STORED DATA:
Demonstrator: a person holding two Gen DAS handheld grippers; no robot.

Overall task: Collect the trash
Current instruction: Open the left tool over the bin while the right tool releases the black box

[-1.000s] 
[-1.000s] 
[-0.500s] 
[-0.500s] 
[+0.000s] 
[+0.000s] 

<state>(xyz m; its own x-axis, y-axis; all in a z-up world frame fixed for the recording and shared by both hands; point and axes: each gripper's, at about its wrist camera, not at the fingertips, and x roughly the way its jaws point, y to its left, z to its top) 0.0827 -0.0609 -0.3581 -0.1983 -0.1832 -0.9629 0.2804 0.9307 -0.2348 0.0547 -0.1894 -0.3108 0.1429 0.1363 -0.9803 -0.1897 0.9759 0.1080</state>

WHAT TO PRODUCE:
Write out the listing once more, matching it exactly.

FINISHED TASK:
Demonstrator: a person holding two Gen DAS handheld grippers; no robot.

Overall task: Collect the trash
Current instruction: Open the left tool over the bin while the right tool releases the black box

[-1.000s] 
[-1.000s] 
[-0.500s] 
[-0.500s] 
[+0.000s] 
[+0.000s] 

<state>(xyz m; its own x-axis, y-axis; all in a z-up world frame fixed for the recording and shared by both hands; point and axes: each gripper's, at about its wrist camera, not at the fingertips, and x roughly the way its jaws point, y to its left, z to its top) 0.0827 -0.0609 -0.3581 -0.1983 -0.1832 -0.9629 0.2804 0.9307 -0.2348 0.0547 -0.1894 -0.3108 0.1429 0.1363 -0.9803 -0.1897 0.9759 0.1080</state>

That completes the output for this exercise.